なお、表1、2の極大値の数は、ゴム粒子径体積頻度分布における極大値の数を表し、二峰性を2、単峰性を1とした。
【0049】
【表1】
【0050】
【表2】
【0051】
なお、評価は下記の方法によった。
(1)透明性
東芝機械(株)社製射出成形機(IS−50EPN)を用いて、シリンダー温度230℃で厚さ1mm、2mm、3mmの3段プレートを成形した。この3段プレートの2mm部を用い、JIS K7105に準拠し、日本電色(株)社製ヘーズメーター(NDH2000型)を用いて全光線透過率およびヘーズを測定した(単位:%)。
(2)耐衝撃性
東芝機械(株)社製射出成形機(IS−80CNV)を用いて、シリンダー温度220℃で成形した長さ80mm、厚さ10mm、幅4mmのバーに,先端半径0.25mm、深さ2mmの切り欠きを入れエッジワイズ試験片とした。この試験片を用い支持台間距離60mmの条件で、JIS K7111に準拠してシャルピー衝撃強度を測定した(単位:kJ/m2)。
【0052】
本発明の製造方法により得られたゴム変性共重合樹脂に係わる実施例は、いずれも透明性が良好で、かつ耐衝撃性とのバランスに優れたが、本発明の条件に合わない製造方法により得られたゴム変性共重合樹脂に係わる比較例では、透明性と耐衝撃性の物性バランスにおいて劣るものであった。
【0053】
【発明の効果】
本発明の製造方法により、透明性と耐衝撃性のバランスが良好であり、家電製品、包装材料を始め様々な用途に有用であるゴム変性共重合樹脂を混合することなく効率よく得る事ができる。
【0054】
【図面の簡単な説明】
【図1】 撹拌機を付した2基の完全混合型反応器を直列に接続した本発明で使用する重合装置の一例
【図2】 撹拌機を付した2基の完全混合型反応器とプラグフロー型反応器と脱揮槽を直列に接続した本発明で使用する重合装置の例
【符号の説明】
1:完全混合型反応器
2:プラグフロー型反応器
3:脱揮槽
4:攪拌機
Claims (10)
- ゴム状重合体の存在下、スチレン系単量体および(メタ)アクリル酸エステル系単量体を重合して得られるゴム変性共重合樹脂の製造方法において、完全混合型反応器にて塊状または溶液重合し、かつ粘度が9〜40Pa・sの範囲内でせん断を加えてゴム粒子を形成させ、ゴム粒子の体積平均粒子径(dv)が0.2〜2.0μmで、ゴム粒子径体積積算分布曲線における粒子径0.8μm未満が90〜20体積%で、かつ0.8μm以上が10〜80体積%の分布を有する樹脂率が25〜55質量%の重合液から得られることを特徴とするゴム変性共重合樹脂の製造方法。

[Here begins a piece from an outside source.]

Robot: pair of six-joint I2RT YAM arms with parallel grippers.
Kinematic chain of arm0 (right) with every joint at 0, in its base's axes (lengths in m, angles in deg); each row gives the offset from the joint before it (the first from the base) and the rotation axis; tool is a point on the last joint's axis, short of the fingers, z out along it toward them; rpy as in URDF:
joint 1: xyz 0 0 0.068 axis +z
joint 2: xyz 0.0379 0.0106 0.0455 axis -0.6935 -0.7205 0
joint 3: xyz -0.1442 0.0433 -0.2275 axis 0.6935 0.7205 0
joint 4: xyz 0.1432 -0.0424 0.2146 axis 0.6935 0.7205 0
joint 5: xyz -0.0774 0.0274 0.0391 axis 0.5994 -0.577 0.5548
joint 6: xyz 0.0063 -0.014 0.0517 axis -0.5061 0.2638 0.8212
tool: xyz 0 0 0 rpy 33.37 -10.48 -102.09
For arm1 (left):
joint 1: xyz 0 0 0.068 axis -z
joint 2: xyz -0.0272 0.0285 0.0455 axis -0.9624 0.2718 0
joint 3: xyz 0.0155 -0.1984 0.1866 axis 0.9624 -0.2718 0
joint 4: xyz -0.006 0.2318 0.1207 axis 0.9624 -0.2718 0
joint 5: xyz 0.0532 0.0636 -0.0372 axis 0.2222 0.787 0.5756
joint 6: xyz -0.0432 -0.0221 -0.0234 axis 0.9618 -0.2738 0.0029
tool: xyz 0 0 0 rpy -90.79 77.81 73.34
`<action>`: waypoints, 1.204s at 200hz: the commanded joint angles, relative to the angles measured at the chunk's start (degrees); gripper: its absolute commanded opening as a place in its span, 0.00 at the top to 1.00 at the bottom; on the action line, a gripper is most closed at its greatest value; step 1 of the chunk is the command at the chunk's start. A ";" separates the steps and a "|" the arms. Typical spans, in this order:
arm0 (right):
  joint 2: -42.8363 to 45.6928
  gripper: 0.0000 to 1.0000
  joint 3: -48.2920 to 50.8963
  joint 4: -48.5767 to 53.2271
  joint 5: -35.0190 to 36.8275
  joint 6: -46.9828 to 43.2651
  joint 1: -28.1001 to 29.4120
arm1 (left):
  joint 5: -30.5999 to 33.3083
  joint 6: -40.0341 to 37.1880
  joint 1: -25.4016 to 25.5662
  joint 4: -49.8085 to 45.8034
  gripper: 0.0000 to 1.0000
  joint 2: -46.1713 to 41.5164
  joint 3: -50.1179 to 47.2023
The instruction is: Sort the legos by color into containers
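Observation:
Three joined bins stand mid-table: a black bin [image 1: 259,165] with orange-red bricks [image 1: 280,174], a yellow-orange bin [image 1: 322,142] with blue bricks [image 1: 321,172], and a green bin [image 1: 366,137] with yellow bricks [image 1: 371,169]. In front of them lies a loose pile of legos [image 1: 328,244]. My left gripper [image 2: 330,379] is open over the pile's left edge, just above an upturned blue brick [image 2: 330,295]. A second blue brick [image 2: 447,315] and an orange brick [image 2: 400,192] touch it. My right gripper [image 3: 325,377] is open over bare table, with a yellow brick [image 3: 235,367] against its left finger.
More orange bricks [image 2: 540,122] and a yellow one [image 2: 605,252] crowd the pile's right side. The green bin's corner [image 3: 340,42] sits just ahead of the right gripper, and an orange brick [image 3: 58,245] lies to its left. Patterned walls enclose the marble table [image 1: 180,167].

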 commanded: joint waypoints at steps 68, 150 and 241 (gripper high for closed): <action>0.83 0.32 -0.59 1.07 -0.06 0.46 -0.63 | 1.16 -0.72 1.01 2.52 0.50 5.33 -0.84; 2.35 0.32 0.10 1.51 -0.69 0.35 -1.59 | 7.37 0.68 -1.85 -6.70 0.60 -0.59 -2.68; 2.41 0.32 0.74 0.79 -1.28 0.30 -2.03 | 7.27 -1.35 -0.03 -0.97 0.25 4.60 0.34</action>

- 請求項1記載の重合液のゴム粒子のゴム粒子径体積積算分布曲線において、粒子径0.2μm以上0.8μm未満と0.8μm以上2.0μm未満にそれぞれ少なくとも一つの極大値を有する重合液から得られることを特徴とする請求項1記載のゴム変性共重合樹脂の製造方法。

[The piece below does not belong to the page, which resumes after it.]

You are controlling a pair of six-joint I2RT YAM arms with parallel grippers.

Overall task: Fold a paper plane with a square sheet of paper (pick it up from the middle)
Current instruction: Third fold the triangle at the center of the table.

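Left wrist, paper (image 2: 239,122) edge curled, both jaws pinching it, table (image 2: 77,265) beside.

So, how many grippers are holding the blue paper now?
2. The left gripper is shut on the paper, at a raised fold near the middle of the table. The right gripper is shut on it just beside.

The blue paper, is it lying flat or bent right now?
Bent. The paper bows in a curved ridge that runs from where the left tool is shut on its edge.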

- ゴム粒子を形成させた重合液を、脱揮槽および/または脱揮設備を付した押出機に導入し揮発分を除去して得ることを特徴とする請求項1または2項記載のゴム変性共重合樹脂の製造方法。
- ゴム粒子を形成させた重合液を、完全混合型反応器に導入し懸濁または乳化重合した後に得ることを特徴とする請求項1または2記載のゴム変性共重合樹脂の製造方法。

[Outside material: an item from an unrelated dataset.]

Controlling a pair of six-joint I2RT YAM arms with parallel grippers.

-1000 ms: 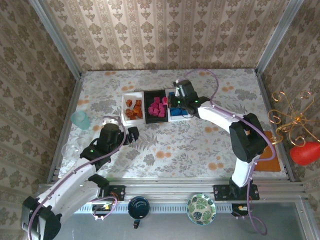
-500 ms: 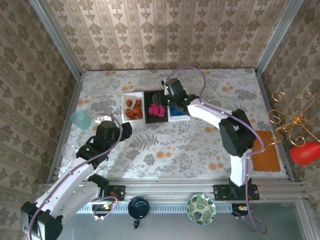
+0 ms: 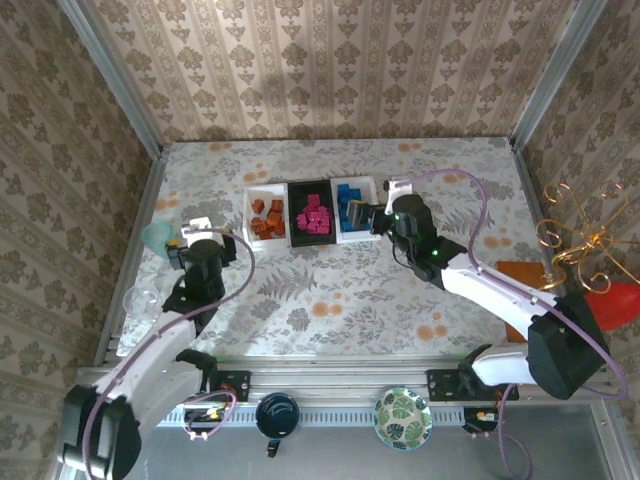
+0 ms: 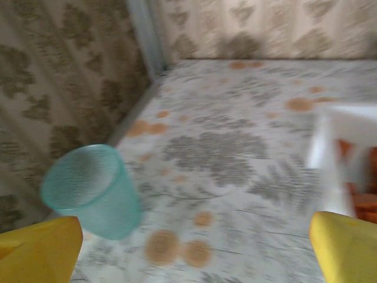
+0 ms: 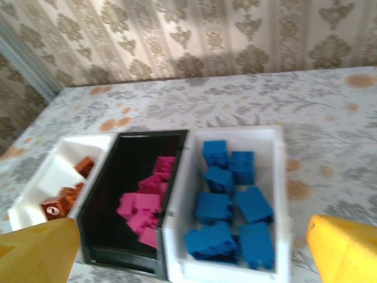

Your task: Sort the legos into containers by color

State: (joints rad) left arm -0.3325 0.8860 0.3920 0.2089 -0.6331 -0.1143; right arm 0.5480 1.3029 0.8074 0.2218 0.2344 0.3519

- ゴム粒子を形成させた重合液を、プラグフロー型反応器に導入し塊状または溶液重合した後、脱揮槽および/または脱揮設備を付した押出機に導入し揮発分を除去して得ることを特徴とする請求項1または2記載のゴム変性共重合樹脂の製造方法。
- ゴム状重合体の存在下、スチレン系単量体および(メタ)アクリル酸エステル系単量体を重合して得られるゴム変性共重合樹脂の重合液において、ゴム粒子の体積平均粒子径(dv)が0.2〜2.0μmで、ゴム粒子径体積積算分布曲線における粒子径0.8μm未満が90〜20体積%で、かつ0.8μm以上が10〜80体積%の分布を有することを特徴とする重合液。
- ゴム粒子のゴム粒子径体積積算分布曲線において、粒子径0.2μm以上0.8μm未満と0.8μm以上2.0μm未満にそれぞれ少なくとも一つの極大値を有することを特徴とする請求項6記載の重合液。
- ゴム状重合体の存在下、スチレン系単量体および(メタ)アクリル酸エステル系単量体を完全混合型反応器にて塊状または溶液重合し、重合液の樹脂率が25〜55質量%で、かつ粘度が9〜40Pa・sの範囲内でせん断を加えてゴム粒子を形成させることを特徴とする請求項6または7記載の重合液の製造方法。
- 重合液に加えるせん断において、せん断応力が600N/m 2 以下であることを特徴とする請求項8記載の重合液の製造方法。
- せん断を加えてゴム粒子を形成させるときの重合液の温度が30〜95℃であることを特徴とする請求項8または請求項9項記載の重合液の製造方法。